LUBBOCK, Texas (AP) — The company operating Texas' only radioactive waste dump site is asking state regulators to allow disposal of depleted uranium and triple the capacity of a burial site that accepts waste from dozens of states.
Although Waste Control Specialists says the uranium stored at its West Texas site would have only low-level radioactivity, opponents say the proposal would get the company another step closer to handling more dangerous material that wasn't part of the original license. The company has already been in talks with county officials about high-level waste disposal.
Meanwhile, the Dallas-based business has also asked the state to reduce the money it's required to have available to fund potential liability at the site — to about $86 million from $136 million.
"The public should be paying attention, but they're not," said state Rep. Lon Burnam, a Fort Worth Democrat who has taken an active role in monitoring how the state handles radioactive waste. "We have less and less financial assurances and greater threat for more harm."

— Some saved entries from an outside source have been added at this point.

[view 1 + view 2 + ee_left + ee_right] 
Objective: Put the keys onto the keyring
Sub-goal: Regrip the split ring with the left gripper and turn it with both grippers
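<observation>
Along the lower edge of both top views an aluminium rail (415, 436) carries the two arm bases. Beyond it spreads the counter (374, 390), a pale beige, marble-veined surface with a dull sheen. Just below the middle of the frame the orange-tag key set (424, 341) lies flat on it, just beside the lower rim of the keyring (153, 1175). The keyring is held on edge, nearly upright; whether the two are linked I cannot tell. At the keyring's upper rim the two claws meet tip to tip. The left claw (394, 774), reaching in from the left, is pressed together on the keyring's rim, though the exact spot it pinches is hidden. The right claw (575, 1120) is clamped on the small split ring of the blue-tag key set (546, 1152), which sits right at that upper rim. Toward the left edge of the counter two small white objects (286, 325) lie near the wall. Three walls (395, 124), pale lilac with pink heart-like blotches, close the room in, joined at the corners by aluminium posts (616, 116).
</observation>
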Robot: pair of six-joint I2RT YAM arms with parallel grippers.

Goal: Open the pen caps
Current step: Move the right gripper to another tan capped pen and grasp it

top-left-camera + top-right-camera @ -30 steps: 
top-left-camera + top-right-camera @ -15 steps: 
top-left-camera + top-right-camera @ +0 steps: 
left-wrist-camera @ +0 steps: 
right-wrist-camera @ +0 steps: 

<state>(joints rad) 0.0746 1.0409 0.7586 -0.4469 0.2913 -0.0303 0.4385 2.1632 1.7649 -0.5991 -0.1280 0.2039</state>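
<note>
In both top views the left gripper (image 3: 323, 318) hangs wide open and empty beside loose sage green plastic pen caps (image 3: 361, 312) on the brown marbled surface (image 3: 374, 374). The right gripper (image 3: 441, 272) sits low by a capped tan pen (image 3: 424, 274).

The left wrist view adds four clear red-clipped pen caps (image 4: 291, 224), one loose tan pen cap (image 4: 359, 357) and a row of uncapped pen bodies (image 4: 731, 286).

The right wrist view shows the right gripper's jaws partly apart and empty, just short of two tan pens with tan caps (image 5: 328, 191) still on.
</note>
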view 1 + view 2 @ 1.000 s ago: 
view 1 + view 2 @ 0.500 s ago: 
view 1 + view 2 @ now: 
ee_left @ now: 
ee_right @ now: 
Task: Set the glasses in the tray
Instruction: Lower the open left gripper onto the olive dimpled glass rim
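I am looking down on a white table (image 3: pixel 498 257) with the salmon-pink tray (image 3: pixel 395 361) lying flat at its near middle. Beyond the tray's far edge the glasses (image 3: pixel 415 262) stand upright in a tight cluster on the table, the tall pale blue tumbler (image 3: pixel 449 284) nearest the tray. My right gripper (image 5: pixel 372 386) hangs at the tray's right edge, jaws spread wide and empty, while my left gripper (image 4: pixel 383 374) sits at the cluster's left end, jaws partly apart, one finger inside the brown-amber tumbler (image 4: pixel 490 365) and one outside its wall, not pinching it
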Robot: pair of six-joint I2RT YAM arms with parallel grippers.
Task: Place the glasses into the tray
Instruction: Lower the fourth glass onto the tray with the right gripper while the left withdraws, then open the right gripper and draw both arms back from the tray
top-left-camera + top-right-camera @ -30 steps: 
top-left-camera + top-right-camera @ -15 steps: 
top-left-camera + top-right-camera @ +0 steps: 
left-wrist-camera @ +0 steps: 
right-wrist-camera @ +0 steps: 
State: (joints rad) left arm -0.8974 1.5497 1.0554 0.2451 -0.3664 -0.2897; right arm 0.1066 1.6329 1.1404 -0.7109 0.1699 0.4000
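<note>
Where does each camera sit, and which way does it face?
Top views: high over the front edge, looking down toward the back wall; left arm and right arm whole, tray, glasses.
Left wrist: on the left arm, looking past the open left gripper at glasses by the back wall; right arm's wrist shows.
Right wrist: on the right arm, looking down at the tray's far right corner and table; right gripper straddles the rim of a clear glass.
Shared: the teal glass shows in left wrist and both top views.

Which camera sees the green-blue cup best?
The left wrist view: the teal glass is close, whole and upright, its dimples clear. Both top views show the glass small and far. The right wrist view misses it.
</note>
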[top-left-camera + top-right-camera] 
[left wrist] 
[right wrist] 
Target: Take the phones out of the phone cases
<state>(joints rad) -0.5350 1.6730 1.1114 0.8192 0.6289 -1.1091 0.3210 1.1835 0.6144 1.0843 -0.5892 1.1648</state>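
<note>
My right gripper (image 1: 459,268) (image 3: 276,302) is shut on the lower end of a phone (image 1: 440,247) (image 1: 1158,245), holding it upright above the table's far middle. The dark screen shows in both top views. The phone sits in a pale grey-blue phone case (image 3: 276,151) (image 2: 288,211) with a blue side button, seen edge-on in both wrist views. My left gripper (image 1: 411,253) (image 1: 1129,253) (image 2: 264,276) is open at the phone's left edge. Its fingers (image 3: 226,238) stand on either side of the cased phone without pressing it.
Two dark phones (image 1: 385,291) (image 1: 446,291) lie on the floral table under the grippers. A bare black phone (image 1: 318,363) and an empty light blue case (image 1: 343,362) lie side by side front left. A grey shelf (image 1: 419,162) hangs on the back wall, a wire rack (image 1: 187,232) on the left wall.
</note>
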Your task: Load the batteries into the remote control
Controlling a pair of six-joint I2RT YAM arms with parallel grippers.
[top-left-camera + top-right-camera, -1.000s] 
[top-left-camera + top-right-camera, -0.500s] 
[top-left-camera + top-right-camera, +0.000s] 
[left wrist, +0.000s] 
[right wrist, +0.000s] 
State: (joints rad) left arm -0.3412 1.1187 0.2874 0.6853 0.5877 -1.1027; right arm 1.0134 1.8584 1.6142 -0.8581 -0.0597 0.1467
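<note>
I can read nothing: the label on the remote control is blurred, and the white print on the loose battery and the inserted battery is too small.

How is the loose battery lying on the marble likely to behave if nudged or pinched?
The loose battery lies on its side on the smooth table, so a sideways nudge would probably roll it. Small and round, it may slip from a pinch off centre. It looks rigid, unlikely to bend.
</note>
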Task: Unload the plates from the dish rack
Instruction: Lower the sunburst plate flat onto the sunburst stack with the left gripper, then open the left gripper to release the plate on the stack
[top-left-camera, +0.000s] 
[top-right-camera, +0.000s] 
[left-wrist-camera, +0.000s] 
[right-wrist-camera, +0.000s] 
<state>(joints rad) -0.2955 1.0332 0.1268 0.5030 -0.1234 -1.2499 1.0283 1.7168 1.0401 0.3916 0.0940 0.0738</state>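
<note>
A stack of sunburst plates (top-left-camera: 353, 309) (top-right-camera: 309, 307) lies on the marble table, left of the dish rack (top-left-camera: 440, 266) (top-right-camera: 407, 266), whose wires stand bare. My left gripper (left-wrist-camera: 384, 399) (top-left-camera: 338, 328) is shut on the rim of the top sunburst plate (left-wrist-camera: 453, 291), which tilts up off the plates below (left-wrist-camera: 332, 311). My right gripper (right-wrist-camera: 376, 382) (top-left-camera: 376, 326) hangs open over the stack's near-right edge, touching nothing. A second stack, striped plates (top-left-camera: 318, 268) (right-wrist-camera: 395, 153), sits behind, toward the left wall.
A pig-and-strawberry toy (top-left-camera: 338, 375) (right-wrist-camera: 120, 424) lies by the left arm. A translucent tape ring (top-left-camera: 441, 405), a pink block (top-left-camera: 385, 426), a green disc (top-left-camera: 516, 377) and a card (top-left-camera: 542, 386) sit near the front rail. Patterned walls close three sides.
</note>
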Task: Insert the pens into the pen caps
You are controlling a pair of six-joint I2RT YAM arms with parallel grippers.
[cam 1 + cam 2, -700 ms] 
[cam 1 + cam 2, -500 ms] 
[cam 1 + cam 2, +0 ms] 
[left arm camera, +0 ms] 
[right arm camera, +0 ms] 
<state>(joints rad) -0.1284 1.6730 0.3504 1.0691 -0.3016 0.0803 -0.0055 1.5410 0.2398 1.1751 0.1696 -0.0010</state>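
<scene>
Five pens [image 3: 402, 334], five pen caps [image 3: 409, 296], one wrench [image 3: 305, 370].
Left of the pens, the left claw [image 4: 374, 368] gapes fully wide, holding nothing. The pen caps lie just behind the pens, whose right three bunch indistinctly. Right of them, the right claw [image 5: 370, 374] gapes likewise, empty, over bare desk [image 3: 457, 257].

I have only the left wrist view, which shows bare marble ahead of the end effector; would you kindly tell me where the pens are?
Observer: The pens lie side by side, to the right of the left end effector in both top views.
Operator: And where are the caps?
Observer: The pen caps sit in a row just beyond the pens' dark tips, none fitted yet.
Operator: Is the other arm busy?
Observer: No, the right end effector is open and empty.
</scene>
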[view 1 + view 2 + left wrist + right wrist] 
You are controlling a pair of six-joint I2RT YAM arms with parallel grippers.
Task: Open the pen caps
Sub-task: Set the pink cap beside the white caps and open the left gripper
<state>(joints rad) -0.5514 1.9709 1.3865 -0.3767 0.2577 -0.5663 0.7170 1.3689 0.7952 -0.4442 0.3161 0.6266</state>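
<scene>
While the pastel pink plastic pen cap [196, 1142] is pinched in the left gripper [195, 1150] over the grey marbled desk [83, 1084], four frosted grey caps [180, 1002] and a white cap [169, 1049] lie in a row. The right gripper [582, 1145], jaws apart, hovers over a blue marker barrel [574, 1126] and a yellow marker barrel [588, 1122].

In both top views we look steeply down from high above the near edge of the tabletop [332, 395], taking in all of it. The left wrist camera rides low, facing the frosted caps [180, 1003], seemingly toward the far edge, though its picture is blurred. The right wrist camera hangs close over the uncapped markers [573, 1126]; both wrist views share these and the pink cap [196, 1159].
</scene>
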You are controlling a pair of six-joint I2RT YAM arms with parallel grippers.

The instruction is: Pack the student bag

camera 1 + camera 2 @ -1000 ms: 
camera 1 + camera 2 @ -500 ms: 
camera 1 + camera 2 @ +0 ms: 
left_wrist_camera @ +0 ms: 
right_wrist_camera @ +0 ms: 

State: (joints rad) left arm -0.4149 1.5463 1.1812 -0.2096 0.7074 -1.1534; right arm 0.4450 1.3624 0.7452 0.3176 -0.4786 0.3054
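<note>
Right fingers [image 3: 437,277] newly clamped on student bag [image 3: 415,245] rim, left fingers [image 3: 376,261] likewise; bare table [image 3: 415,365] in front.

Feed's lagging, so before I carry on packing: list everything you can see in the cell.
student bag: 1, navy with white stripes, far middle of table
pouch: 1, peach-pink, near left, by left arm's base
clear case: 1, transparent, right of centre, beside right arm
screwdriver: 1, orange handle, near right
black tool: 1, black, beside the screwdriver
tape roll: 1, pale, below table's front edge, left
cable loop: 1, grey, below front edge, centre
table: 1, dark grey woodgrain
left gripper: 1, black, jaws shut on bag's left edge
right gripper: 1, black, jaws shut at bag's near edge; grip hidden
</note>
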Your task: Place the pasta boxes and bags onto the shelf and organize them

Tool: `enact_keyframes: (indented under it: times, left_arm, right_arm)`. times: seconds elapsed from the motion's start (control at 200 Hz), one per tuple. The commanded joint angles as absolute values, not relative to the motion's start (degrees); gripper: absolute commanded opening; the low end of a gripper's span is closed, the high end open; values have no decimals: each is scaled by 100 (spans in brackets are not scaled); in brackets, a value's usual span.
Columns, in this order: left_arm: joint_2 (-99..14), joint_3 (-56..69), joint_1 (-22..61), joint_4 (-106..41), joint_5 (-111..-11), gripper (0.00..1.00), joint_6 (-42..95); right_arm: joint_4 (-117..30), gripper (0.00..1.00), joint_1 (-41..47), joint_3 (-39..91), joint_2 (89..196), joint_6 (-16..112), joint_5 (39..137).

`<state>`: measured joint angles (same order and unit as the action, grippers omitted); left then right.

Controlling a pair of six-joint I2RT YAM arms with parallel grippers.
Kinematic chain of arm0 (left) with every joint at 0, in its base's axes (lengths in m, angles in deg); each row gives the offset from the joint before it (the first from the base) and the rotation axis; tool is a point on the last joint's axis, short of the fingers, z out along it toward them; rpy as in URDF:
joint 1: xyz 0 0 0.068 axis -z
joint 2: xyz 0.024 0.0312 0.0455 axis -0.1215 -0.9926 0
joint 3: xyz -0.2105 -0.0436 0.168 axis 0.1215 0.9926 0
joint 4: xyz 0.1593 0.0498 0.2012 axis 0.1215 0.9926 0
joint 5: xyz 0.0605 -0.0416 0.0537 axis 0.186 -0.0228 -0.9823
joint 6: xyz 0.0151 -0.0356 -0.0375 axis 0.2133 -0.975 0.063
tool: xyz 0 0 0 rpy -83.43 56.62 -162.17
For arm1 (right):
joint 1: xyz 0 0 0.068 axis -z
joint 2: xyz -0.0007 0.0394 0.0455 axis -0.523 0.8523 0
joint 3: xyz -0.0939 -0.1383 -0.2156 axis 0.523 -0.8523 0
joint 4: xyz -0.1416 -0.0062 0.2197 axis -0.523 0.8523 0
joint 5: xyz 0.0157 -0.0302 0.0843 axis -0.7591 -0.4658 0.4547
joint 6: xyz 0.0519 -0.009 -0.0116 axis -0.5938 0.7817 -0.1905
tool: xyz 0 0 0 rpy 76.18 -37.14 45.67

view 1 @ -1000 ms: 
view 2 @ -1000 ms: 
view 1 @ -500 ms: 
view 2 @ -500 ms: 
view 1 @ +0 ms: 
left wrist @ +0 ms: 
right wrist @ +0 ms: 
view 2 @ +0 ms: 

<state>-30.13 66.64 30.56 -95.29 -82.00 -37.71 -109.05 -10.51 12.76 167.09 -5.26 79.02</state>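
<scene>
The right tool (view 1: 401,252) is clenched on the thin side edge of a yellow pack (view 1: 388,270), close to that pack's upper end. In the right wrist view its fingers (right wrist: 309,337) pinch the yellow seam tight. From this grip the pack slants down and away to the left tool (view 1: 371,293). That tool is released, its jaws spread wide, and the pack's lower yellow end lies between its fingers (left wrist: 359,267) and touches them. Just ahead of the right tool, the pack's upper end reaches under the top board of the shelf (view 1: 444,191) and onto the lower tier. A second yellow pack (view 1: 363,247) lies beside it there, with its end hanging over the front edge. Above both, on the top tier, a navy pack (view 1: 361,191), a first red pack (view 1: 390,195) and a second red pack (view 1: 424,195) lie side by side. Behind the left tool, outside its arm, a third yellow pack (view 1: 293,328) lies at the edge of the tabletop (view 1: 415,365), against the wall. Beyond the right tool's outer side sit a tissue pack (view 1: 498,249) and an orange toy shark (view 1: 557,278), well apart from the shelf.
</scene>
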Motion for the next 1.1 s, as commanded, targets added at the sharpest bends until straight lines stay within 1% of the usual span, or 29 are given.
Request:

The depleted uranium, a by-product of enriched uranium that fuels nuclear power plants, would come from U.S. Department of Energy facilities, said company spokesman Chuck McDonald.
Although the uranium would still be classified as low-level, experts say the substance gets more radioactive as time passes and if disposed of improperly could pose health risks such as cancer.
To ensure safety, the depleted uranium would have to be disposed of at the greatest depth possible, said Andrea Morrow, a spokeswoman for the Texas Commission on Environmental Quality.
No date has been set for when the state's three environmental commissioners will consider the amendment.
City officials in Andrews, about 30 miles east of the site, said they weren't familiar enough with the proposal to comment.